■ **Work task**:
Write the data out again exactly, with no pictures.

■ **Given information**:
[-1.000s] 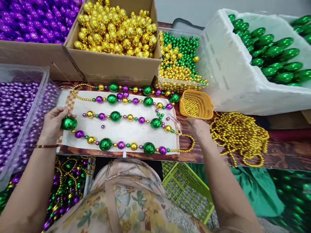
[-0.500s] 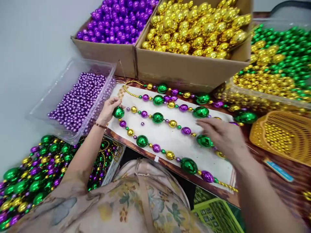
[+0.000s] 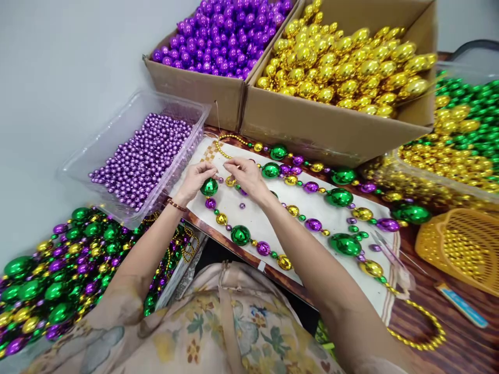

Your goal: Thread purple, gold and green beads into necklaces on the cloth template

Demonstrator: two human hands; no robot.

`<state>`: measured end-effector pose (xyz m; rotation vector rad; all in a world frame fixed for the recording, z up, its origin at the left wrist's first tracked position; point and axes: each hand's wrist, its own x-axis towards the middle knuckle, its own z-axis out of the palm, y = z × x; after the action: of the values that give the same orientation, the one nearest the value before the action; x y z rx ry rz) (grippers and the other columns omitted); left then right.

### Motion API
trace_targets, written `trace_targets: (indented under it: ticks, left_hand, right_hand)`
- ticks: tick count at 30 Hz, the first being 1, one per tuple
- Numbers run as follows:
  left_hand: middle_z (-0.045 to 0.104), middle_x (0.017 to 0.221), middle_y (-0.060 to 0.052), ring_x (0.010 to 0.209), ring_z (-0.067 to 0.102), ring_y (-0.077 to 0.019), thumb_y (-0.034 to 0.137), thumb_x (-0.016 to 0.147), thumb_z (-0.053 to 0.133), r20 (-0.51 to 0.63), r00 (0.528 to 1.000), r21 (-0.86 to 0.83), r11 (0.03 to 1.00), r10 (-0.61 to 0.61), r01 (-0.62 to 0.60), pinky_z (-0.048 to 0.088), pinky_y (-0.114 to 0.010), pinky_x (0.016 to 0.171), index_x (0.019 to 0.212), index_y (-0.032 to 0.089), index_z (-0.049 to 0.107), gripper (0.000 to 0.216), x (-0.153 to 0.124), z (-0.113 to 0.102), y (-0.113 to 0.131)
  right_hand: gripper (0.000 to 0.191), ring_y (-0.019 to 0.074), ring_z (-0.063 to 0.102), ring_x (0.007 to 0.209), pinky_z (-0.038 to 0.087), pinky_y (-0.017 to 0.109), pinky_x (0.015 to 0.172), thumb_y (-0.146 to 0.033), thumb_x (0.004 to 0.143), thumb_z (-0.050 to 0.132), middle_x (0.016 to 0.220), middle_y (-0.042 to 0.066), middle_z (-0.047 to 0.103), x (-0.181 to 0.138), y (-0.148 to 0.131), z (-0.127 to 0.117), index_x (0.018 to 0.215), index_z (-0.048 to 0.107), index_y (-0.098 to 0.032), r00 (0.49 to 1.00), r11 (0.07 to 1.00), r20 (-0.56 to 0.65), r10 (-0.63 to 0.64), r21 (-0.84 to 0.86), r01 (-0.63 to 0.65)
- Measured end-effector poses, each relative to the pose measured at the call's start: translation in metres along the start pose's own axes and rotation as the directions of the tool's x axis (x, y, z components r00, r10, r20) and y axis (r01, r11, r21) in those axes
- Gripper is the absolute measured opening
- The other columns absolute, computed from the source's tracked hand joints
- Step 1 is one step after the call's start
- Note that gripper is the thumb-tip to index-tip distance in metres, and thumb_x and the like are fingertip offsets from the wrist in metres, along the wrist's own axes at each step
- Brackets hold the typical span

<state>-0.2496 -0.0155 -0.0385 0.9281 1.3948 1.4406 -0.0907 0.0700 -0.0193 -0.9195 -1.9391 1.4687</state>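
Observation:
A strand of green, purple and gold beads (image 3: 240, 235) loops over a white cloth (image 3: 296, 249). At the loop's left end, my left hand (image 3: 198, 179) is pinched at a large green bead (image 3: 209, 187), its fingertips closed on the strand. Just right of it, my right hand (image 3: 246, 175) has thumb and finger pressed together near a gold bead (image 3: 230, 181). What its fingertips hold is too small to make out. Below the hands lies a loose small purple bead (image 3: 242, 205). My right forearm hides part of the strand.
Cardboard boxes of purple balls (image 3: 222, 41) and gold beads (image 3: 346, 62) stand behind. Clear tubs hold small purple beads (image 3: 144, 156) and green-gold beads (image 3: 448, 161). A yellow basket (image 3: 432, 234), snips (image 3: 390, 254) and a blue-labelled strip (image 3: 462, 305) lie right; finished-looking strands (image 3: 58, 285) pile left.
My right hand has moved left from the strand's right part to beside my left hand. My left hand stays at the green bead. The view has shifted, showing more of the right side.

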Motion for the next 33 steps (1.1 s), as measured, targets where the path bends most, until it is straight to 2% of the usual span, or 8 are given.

■ **Task output**:
[-1.000s] 
[-0.500s] 
[+0.000s] 

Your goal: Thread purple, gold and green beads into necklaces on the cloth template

Demonstrator: two human hands; no robot.

`<state>`: measured end-effector pose (xyz m; rotation vector rad; all in a world frame fixed for the recording, z up, its origin at the left wrist's first tracked position; point and axes: each hand's wrist, its own x-axis towards the middle knuckle, its own z-axis out of the palm, y = z × x; after the action: of the values that give the same orientation, the one nearest the value before the action; x y z rx ry rz) (grippers and the other columns omitted); left then right.

### Motion API
trace_targets, written `trace_targets: (indented under it: ticks, left_hand, right_hand)`
- ticks: tick count at 30 Hz, the first being 1, one per tuple
- Numbers run as follows:
  left_hand: middle_z (-0.045 to 0.104), middle_x (0.017 to 0.221), middle_y (-0.060 to 0.052), ring_x (0.010 to 0.209), ring_z (-0.067 to 0.102), ring_y (-0.077 to 0.019), thumb_y (-0.034 to 0.137), thumb_x (-0.016 to 0.147), thumb_z (-0.053 to 0.133), r20 (-0.51 to 0.63), r00 (0.528 to 1.000), r21 (-0.86 to 0.83), r11 (0.03 to 1.00), r10 (-0.61 to 0.61), r01 (-0.62 to 0.60), pinky_z (-0.048 to 0.088), pinky_y (-0.114 to 0.010), pinky_x (0.016 to 0.171), index_x (0.019 to 0.212), index_y (-0.032 to 0.089), index_z (-0.049 to 0.107), gripper (0.000 to 0.216), x (-0.153 to 0.124), z (-0.113 to 0.102), y (-0.113 to 0.131)
  right_hand: gripper (0.000 to 0.191), ring_y (-0.019 to 0.074), ring_z (-0.063 to 0.102), ring_x (0.007 to 0.209), pinky_z (-0.038 to 0.087), pinky_y (-0.017 to 0.109), pinky_x (0.015 to 0.172), thumb_y (-0.146 to 0.033), thumb_x (0.004 to 0.143), thumb_z (-0.050 to 0.132), middle_x (0.016 to 0.220), middle_y (-0.042 to 0.066), middle_z (-0.047 to 0.103), x (-0.181 to 0.138), y (-0.148 to 0.131), z (-0.127 to 0.117), index_x (0.018 to 0.215), index_z (-0.048 to 0.107), index_y (-0.098 to 0.032), r00 (0.49 to 1.00), r11 (0.07 to 1.00), r20 (-0.56 to 0.65), r10 (-0.63 to 0.64), r21 (-0.84 to 0.86), r01 (-0.63 to 0.65)
- Measured end-effector poses, each relative to the pose measured at the call's start: translation in metres along the start pose's own axes and rotation as the directions of the tool's x axis (x, y, z components r00, r10, r20) and y axis (r01, r11, r21) in those axes
- Gripper is the absolute measured opening
- The other columns absolute, computed from the source's tracked hand joints
- Step 1 is one step after the call's start
- Note that gripper is the thumb-tip to index-tip distance in metres, and thumb_x and the like are fingertip offsets from the wrist in metres, along the wrist's own axes at each step
- Brackets hold the typical span

<state>-0.2496 -0.0155 -0.0385 0.9281 1.3948 1.4406 -0.0907 0.0700 -0.0193 -0.9195 -1.9391 1.4687</state>
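Observation:
A strand of green, purple and gold beads (image 3: 240, 235) loops over a white cloth (image 3: 296, 249). At the loop's left end, my left hand (image 3: 198, 179) is pinched at a large green bead (image 3: 209, 187), its fingertips closed on the strand. Just right of it, my right hand (image 3: 246, 175) has thumb and finger pressed together near a gold bead (image 3: 230, 181). What its fingertips hold is too small to make out. Below the hands lies a loose small purple bead (image 3: 242, 205). My right forearm hides part of the strand.
Cardboard boxes of purple balls (image 3: 222, 41) and gold beads (image 3: 346, 62) stand behind. Clear tubs hold small purple beads (image 3: 144, 156) and green-gold beads (image 3: 448, 161). A yellow basket (image 3: 432, 234), snips (image 3: 390, 254) and a blue-labelled strip (image 3: 462, 305) lie right; finished-looking strands (image 3: 58, 285) pile left.
My right hand has moved left from the strand's right part to beside my left hand. My left hand stays at the green bead. The view has shifted, showing more of the right side.
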
Motion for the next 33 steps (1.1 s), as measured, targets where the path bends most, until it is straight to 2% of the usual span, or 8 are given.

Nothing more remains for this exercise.